A series of measures were applied during the stay of the Duke of Edinburgh, among which are restrictions for the press and the lack of the gala ball, so common in the visits of the monarchs to other countries. However, Philip made three occasions and in each one of them people gathered to see him, greet him, and shout some words of friendship in doubtful English.
The duke was staying in the presidential suite of the Hotel Quito [CNH Tours note: We consider the Hotel Quito “the grand old dame of Quito hotels still today”], which was redecorated by orders of the chancellery and the British embassy, with carpets and paintings of national edges, which the prince would later have praised. In addition, 4 telephones were installed, one of them with a direct connection to London, a complete security assessment was carried out on the premises, the hotel's “Beach Club” was closed and a guard was installed in the elevator.

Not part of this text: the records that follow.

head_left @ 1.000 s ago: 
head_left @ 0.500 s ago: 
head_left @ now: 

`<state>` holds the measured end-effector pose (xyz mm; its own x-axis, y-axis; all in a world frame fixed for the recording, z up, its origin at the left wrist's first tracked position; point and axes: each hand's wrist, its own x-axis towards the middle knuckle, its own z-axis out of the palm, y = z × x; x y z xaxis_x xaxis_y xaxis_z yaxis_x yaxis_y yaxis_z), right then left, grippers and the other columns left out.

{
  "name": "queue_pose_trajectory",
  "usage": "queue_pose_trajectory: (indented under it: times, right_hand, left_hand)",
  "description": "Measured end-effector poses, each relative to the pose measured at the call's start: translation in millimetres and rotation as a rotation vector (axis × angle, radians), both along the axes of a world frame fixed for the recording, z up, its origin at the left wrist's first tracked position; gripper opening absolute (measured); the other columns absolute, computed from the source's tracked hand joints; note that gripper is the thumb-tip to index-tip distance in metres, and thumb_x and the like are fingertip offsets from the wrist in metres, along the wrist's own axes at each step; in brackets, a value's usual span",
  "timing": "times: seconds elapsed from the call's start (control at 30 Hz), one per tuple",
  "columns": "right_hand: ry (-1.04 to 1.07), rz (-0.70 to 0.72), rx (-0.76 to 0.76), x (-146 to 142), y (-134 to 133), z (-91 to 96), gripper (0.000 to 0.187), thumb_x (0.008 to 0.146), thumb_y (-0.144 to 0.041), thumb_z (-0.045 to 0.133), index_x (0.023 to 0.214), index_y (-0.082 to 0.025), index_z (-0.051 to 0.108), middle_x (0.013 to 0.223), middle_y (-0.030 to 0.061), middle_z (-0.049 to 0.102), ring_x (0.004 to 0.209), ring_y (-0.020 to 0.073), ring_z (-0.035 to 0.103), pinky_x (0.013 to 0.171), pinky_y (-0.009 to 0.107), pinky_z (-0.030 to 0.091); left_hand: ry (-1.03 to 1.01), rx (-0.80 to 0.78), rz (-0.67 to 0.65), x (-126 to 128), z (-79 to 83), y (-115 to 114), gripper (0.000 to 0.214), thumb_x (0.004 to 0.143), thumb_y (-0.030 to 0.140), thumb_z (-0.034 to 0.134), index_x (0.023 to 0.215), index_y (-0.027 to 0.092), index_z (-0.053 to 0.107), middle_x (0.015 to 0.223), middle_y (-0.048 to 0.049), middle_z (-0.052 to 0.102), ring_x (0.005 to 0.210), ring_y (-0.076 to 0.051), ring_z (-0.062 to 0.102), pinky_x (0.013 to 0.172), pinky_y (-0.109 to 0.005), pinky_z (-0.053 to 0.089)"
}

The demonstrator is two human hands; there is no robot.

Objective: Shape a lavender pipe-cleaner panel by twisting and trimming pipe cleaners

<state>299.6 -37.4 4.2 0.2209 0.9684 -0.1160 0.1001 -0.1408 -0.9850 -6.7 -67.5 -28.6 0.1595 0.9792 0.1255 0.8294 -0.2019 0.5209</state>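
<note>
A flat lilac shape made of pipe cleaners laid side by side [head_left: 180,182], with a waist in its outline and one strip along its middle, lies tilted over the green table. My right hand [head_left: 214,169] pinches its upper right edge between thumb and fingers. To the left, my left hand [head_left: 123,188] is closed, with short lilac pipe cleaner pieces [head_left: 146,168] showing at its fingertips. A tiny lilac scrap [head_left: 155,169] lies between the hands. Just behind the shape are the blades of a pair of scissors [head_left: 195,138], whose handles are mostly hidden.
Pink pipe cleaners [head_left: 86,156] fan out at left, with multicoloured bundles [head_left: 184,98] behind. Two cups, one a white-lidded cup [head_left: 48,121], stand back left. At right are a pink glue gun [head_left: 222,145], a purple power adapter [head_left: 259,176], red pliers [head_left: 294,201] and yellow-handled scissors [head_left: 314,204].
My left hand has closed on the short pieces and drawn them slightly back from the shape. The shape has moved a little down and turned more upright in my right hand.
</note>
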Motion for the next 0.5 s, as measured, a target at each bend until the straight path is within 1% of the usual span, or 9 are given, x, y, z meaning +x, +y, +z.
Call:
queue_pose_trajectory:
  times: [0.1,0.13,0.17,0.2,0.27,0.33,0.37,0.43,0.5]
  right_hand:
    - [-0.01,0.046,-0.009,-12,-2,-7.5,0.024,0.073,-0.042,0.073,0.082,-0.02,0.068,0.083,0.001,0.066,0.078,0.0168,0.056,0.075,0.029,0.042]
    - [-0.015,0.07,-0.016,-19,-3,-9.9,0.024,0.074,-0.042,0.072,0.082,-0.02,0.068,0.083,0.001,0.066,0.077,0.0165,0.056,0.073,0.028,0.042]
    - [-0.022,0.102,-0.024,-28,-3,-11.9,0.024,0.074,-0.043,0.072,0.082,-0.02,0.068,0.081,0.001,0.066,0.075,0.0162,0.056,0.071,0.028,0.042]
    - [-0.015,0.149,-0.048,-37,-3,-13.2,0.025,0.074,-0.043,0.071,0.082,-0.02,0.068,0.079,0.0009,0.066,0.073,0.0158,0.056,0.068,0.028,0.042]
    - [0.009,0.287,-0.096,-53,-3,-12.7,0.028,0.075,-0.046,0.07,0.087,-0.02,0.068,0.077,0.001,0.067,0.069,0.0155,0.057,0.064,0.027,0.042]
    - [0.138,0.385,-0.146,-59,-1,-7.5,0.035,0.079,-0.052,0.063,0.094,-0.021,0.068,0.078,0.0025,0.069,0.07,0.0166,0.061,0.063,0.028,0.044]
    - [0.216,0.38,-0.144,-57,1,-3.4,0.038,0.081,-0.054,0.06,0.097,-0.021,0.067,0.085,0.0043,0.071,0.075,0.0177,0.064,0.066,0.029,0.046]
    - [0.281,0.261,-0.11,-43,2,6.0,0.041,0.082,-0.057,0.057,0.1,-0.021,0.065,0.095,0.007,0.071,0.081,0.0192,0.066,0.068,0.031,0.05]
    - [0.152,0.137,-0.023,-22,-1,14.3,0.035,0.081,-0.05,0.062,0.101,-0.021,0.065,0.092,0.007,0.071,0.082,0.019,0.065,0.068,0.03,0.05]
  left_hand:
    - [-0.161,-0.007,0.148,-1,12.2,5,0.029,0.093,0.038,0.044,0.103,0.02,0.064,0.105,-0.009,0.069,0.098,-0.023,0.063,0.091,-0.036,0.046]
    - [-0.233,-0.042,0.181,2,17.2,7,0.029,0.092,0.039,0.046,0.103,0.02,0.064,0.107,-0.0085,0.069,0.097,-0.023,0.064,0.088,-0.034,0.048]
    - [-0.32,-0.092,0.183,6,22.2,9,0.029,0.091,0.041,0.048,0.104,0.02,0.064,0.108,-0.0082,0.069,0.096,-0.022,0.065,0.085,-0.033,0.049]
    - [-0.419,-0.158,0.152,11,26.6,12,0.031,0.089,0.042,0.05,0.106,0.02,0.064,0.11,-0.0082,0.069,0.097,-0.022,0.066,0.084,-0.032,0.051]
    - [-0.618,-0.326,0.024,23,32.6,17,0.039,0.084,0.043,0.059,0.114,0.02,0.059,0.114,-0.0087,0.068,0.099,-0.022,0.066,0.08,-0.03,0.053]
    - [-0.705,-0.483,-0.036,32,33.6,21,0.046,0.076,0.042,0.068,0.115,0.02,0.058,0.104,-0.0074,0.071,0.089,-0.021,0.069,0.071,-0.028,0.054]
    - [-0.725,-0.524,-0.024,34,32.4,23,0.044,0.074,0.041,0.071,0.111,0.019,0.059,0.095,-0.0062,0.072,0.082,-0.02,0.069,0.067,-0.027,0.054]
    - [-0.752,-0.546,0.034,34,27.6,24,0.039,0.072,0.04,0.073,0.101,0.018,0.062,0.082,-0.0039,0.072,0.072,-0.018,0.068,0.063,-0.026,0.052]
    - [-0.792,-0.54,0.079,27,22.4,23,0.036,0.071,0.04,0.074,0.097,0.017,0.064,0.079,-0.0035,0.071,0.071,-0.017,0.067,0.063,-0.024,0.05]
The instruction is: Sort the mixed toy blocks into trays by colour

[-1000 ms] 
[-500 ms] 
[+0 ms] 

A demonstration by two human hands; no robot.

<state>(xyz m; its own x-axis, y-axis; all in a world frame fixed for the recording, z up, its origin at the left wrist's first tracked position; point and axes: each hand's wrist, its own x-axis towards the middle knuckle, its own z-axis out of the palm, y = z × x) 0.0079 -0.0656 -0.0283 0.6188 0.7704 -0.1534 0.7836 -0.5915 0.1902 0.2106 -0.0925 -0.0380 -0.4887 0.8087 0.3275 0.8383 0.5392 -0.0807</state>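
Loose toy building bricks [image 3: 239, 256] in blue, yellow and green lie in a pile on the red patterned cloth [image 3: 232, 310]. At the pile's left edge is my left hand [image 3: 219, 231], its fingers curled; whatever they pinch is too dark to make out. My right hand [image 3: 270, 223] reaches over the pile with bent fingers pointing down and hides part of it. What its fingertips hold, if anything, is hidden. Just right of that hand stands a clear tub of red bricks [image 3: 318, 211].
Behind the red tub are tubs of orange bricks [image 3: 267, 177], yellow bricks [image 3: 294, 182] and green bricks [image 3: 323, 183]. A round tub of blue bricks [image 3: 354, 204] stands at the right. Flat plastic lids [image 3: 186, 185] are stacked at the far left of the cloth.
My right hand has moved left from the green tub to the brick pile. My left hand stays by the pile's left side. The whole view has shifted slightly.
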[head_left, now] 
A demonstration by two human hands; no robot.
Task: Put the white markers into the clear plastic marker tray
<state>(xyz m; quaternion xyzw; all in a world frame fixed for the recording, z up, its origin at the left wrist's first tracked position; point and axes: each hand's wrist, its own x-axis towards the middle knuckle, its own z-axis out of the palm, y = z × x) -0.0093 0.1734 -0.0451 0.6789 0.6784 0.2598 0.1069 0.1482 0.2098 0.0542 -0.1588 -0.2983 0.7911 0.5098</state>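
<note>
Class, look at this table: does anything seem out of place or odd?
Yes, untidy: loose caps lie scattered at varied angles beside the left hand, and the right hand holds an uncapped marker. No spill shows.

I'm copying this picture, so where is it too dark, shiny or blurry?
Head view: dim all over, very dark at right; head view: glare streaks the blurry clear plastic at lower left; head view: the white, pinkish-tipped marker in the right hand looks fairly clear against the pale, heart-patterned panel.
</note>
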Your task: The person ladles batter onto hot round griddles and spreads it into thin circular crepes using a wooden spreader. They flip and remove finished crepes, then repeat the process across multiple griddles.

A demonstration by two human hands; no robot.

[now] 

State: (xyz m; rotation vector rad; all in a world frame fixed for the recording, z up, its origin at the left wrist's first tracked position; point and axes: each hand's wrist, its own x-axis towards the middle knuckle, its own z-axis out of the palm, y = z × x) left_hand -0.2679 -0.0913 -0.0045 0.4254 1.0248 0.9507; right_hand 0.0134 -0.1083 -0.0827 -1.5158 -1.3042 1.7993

In the midst of the boorish English among his official retinue, he provided the only human note, always ready for friendship. At no time did he adopt poses that could give an idea of presumption or pride and in all the acts that he attended he tried to talk to as many people as possible, he asked them questions regarding themselves and their personal occupations" said Egas.
Despite the protocol, Philip took time to practice his favorite sport: polo. He also would have wanted to go down to the Casino and the Rondador Hall of the Hotel Quito to entertain himself, but again, the chroniclers of that time attribute to the rigid protocol that the Duke could not carry out these activities.
"I have seen many of the famous cities in the world, but I have never been welcomed in one so fascinating, and settled in such a wonderful setting as Quito," said Philip during a visit to the Quito town hall, before leaving for Galapagos.
According to a New York Times note at the time, the main objective of the Prince's visit was to study the work of the Charles Darwin Biological Station, inaugurated in January 1964. The station seeks to prevent the extinction of many species of animals, reptiles and native birds of Galapagos.
Philip traveled several kilometers over the rugged volcanic terrain of several islands, and in commemoration of his visit, the steps of a rock formation on Genovesa Island were called “Prince Philip's Steps”.
This structure is extremely steep and according to traveler reviews, they take some effort to climb them [CNH Tours note: They are not that bad frankly]. There have even been reports of tourists who have slipped and one fell into the sea.
Below: Negotiating the Prince Philip's Steps on Genovesa Island
Finally, the Duke of Edinburgh set sail on the Yacht Britania for Panama, where he would spend two days.
After his visit, Prince Philip became a sponsor of the Charles Darwin Foundation, and in 2009 he unveiled this life-size bronze statue of Charles Darwin at the University of Cambridge.
In that same year, Prince Charles, son of Philip and Queen Elizabeth; and Duchess Camilla of Cornwall, were in the Galapagos as part of a tour of South America. Carlos took as a souvenir one of the famous Panama hats, which are actually made in Ecuador.